The animal experiments were approved by the Animal Ethics Committee of the Wuhan Institute of Virology, Chinese Academy of Sciences (approval number: WIVA21202104). All animal experiments involving NiV were executed in the animal biosafety level 4 (ABSL-4) facility at the National Biosafety Laboratory (Wuhan), Chinese Academy of Sciences.
Cells and virus
HEK293T (ATCC: ACS-4500), HEK293 (ATCC: CRL-1573) and Vero E6 (ATCC: CRL-1586) cells were maintained in Dulbecco’s modified Eagle’s medium (DMEM, Gibco) containing 10% Fetal bovine serum (FBS, Gibco), penicillin (100 units/ml) and streptomycin (100 μg/ml) at 37 °C in 5% CO2. 293 Freestyle (293 F) cells were maintained in FreeStyle293 expression medium containing penicillin (100 units/ml) and streptomycin (100 μg/ml) in shaker incubators at 150 rpm, 37 °C, 8% CO2. The NiV Malaysia (AF212302.2) and NiV Bangladesh (AY988601.1) strains used in the challenge studies were obtained from the National Virus Resource Center, Wuhan Institute of Virology, Chinese Academy of Sciences. The virus stock was propagated in Vero E6 cells.

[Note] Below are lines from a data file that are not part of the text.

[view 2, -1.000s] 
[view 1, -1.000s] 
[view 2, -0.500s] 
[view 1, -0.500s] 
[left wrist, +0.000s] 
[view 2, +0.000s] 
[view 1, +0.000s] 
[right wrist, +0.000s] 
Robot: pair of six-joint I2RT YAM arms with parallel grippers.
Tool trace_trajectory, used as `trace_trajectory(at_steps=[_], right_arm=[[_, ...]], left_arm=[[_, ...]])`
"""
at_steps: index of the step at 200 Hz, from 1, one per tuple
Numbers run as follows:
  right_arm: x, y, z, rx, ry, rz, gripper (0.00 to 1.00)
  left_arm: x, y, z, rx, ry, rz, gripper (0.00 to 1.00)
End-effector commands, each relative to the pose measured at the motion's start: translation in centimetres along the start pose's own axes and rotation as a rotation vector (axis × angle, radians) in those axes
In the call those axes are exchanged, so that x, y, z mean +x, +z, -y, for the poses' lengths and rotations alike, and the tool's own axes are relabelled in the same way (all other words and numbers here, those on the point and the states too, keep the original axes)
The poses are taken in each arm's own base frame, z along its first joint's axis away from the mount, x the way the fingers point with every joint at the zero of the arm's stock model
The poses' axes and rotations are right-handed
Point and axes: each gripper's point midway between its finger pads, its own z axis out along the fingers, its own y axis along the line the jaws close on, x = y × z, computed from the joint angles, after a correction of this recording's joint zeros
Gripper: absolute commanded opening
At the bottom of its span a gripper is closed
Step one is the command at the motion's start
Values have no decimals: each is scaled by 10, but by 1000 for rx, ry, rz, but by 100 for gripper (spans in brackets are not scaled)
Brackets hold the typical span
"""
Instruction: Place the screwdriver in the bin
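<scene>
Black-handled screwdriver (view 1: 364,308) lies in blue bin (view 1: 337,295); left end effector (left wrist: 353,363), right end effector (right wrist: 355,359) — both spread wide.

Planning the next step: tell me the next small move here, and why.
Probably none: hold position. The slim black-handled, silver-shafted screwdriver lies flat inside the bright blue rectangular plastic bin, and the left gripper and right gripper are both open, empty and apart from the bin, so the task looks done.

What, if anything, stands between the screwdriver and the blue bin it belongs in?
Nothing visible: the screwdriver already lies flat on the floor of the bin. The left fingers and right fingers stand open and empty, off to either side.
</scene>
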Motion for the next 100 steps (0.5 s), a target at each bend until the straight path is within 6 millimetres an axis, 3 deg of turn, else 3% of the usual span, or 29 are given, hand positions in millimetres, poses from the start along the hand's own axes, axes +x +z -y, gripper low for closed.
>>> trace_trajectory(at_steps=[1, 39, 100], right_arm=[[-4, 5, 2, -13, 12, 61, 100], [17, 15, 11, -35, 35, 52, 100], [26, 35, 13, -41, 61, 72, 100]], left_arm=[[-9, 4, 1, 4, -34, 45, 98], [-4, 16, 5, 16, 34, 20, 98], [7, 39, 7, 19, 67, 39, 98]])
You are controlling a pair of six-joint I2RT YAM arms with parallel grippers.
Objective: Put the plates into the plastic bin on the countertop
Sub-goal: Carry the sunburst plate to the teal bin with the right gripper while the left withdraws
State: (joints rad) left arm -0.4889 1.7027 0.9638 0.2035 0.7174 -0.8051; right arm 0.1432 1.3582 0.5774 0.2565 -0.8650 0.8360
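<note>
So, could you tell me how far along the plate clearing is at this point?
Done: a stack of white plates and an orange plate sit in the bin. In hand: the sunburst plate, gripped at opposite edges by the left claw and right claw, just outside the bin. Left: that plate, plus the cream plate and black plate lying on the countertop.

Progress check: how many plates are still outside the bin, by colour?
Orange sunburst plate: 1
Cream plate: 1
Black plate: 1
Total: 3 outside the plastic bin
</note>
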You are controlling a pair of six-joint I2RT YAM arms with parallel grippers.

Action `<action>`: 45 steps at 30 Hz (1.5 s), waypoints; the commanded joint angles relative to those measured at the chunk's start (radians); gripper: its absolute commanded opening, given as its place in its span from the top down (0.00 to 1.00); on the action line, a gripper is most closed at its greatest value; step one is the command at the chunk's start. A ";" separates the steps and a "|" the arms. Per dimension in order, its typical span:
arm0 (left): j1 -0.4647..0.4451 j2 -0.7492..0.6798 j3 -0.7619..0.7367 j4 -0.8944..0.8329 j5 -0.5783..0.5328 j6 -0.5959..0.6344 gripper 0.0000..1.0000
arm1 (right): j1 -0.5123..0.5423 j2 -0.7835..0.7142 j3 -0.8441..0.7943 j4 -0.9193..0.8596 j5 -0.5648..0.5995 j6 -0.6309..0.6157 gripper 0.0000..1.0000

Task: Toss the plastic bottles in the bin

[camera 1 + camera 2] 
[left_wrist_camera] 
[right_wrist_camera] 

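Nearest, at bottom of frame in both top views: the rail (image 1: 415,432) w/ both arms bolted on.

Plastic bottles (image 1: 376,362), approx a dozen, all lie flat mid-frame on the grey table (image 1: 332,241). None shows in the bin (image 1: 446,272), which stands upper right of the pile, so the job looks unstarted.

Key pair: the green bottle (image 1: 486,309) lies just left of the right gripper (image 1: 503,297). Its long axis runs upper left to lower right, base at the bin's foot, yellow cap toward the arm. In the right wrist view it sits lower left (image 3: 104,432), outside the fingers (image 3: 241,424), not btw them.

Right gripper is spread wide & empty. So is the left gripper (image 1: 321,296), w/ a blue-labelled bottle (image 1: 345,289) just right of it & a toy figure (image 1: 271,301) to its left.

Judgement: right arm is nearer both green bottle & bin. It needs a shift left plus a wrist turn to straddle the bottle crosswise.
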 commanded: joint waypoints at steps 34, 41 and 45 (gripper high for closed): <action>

AdC68-Based NiV vaccine production
The full-length G sequences used in this study were obtained by optimizing the NiV G sequences of two different NiV-M and NiV-B strains in the software Geneious using the principle of sequence homology. Specifically, all the sequences of G proteins were downloaded from GenBank and the vaccine consensus sequences were acquired according to the sequence consistency principle. To understand the conservation of the acquired consensus sequence, a phylogenetic tree was constructed by the maximum likelihood method in Mega11. The G sequence was then codon optimized for humans and synthesized by GenScript (Nanjing, China). The codon optimized G gene was cloned into a transgene expression plasmid pShuttle2 between the restriction sites NotI and KpnI. Subsequently, after digestion with I-CeuI and PI-SceI restriction enzymes, the whole G expression cassette containing the CMV promoter, G gene, and BGH polyA tail was inserted into the E1-deleted region of the chimpanzee adenoviral vector pAdC68 to generate the recombinant pAdC68-G. The resultant pAdC68-G was linearized by PacI and transfected into HEK293 cells to rescue AdC68-G, Finally, AdC68-G as well as empty control AdC68 were propagated and purified by cesium chloride density gradient centrifugation, titrated, and stored at −80 °C.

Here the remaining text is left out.